C., lui, a été verbalisé quatre fois pour non-respect du confinement. « Comment ça se fait ? lui demande le président Dufour. – Ben, j’avais pas d’attestation. – Pourquoi ? – Parce que j’avais pas été en prendre. – Pourquoi ? – Parce que j’y avais pas pensé. » C. est nerveux, régulièrement il remonte son masque pour se ronger un ongle. Quant à D. on l’a contrôlé à Torcy, au Breuil, aux Bizots, et encore ailleurs ainsi qu’à Montcenis. Attestation, sortie motivée, périmètre autour du domicile, rien ne va. « La misère, plaide maître Charrier. La misère sociale, professionnelle, et même affective. Ils en souffrent. Ils manquent de l’étayage qui nous permet de respecter les obligations de ce confinement. Ils en sont parfaitement démunis. »
« Vous allez comprendre ce que c’est que le confinement, cette fois-ci ! »

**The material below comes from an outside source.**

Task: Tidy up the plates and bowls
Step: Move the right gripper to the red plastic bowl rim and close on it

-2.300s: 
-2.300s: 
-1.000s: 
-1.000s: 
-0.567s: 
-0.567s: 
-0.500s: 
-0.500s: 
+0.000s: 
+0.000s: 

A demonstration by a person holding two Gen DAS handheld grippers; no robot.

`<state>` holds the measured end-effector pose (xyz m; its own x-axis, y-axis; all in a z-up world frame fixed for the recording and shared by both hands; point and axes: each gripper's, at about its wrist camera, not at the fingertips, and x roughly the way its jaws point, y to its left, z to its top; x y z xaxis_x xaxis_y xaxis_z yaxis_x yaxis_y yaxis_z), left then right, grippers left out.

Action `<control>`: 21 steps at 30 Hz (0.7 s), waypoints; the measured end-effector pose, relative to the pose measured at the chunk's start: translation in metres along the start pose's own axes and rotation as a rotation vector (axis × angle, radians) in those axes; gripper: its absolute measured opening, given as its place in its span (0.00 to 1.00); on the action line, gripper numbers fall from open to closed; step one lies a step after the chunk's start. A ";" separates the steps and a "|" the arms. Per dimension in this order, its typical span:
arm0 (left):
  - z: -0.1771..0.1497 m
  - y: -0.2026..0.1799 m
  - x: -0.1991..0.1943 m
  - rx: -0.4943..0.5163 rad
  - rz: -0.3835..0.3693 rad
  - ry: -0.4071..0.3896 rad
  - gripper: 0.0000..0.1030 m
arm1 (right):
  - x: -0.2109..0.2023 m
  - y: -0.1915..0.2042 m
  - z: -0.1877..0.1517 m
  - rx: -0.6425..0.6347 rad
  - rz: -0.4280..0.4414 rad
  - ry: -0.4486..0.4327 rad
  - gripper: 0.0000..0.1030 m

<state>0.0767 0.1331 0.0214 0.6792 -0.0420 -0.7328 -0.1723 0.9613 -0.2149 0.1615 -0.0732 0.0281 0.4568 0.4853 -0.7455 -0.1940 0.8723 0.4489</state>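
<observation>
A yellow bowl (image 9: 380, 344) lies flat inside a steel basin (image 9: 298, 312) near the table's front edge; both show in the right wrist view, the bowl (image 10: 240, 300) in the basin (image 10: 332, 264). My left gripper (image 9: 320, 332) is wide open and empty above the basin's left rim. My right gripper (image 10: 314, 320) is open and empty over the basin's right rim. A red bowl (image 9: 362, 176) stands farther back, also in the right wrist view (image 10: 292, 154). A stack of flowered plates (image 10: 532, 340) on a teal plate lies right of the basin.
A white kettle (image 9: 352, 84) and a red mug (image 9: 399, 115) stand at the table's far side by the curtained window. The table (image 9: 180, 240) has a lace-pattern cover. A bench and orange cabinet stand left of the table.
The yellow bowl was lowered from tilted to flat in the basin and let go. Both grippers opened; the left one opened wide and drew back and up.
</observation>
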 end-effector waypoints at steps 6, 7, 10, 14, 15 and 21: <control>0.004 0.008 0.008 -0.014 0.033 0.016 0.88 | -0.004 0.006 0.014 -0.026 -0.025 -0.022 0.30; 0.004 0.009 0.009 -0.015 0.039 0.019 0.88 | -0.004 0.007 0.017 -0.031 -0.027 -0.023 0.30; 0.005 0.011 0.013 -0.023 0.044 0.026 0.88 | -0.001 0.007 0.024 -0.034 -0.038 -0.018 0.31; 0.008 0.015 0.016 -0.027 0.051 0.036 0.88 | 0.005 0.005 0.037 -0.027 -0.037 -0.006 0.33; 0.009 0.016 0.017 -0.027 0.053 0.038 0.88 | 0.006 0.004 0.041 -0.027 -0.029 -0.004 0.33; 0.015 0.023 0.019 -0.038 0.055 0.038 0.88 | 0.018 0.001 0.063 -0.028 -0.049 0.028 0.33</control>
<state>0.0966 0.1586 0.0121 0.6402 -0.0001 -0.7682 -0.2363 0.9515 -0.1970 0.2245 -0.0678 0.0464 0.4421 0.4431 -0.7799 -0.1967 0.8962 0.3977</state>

Aucun diplôme, des scolarités courtes. Le jeune D. a connu les mesures d’assistance éducative. C. parle de ses petits, placés dans un foyer « parce que leur mère a fait n’importe quoi », et qu’il voudrait les récupérer, s’en occuper, travailler, « avoir une bonne situation ». Damien Savarzeix, procureur de la République, se les prend entre quatre yeux, menace de réclamer leur incarcération : « Il y a de la place, maintenant, au centre pénitentiaire, et aucun problème sanitaire. [sourires dans la salle presque vide] Moi, en défèrement, je ne vois que des agneaux, sauf que tous les deux, vous êtes capables d’être infernaux. Le vrai problème, dans ce dossier, c’est : quelle peine ? »
« Si vous me laissez une chance, je vous promets, je vous donne ma parole que je la saisirai et la tiendrai jusqu’au bout. » Voilà qui changerait de l’ordinaire, puisque son conseiller pénitentiaire d’insertion et de probation écrit que le garçon ne venait pas aux convocations (condamné en 2019 pour outrage). Qu’il sorte de son ordinaire, c’est bien ce que visent les magistrats. C. engage sa parole également. Avec ces masques on ne voit rien de leurs visages, de leurs expressions, rien.

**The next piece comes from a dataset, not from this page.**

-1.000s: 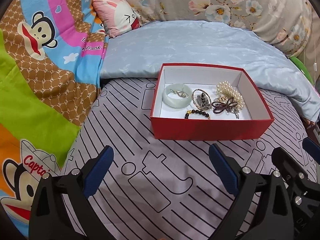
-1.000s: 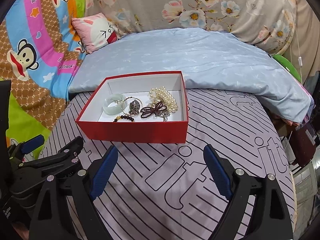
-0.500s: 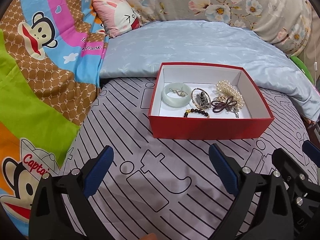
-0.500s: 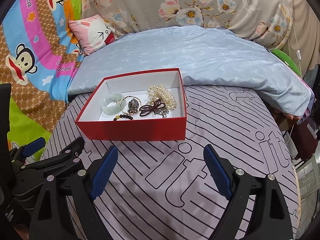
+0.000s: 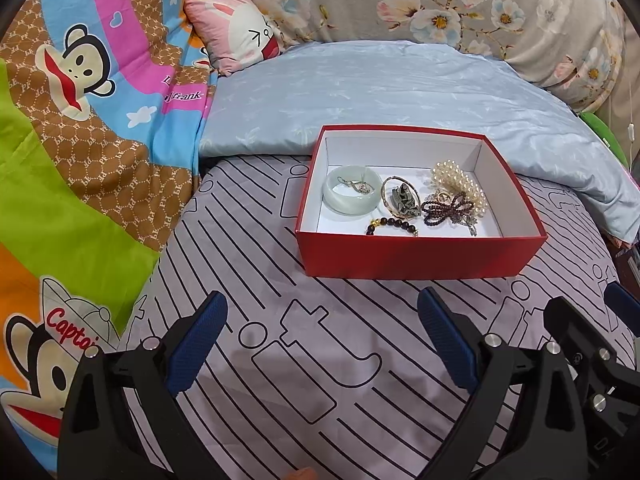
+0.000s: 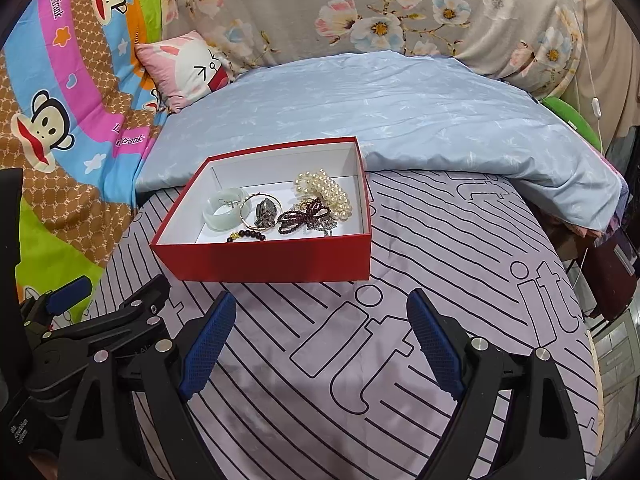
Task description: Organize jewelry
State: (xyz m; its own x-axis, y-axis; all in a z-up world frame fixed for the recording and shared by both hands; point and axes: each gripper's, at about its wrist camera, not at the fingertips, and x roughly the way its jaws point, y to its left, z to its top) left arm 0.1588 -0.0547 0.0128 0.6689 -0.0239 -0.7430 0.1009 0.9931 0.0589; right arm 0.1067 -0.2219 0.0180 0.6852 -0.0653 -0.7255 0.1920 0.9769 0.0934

Le tribunal fait droit à une nullité soulevée par maître Charrier, concernant la consultation du fichier Adoc, mais considère que les prévenus ayant reconnu avoir violé les règles et les obligations du confinement, le tribunal peut les condamner. Aussi, déclare les deux hommes coupables. Les condamne chacun à une peine de huit mois de prison, dont six mois sont assortis d’un sursis probatoire pendant deux ans. Obligations d’indemniser les victimes, de travailler ou de se former. Le plus jeune, D., devra suivre des soins psychologiques et s’engager dans le dispositif AIR (accompagnement individuel renforcé).

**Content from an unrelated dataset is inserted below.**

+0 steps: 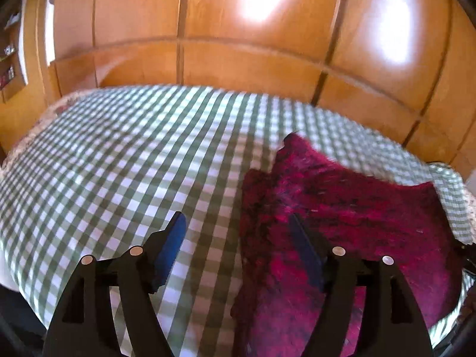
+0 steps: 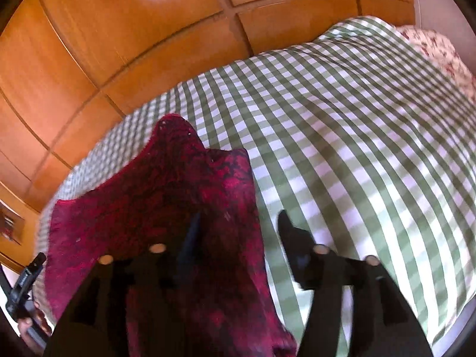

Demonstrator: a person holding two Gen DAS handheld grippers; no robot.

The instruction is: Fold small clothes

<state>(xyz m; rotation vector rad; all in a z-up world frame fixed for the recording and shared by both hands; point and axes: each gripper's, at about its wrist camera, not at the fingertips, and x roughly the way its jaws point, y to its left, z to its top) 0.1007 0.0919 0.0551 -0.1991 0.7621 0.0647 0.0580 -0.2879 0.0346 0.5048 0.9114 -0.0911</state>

Ils exécuteront les deux mois de prison ferme sous bracelet électronique. « Comme ça, vous allez comprendre ce que c’est que le confinement, cette fois-ci ! »
Le président tient à finir son audience par une brève déclaration : « Suite aux attentats en novembre 2015, nos policiers – et forces de l’ordre en général – étaient considérés comme des héros, tout comme le personnel soignant l’est aujourd’hui. Je ne veux pas qu’on l’oublie car ce qu’ils font est indispensable à tous. À ce titre, ils méritent énormément de respect de notre part. »
« Ça c’est vrai, ça c’est vrai ! » opinent les deux masques blancs qui surplombent les corps plutôt menus des deux jeunes hommes, éperdus de soulagement et de gratitude, peut-être.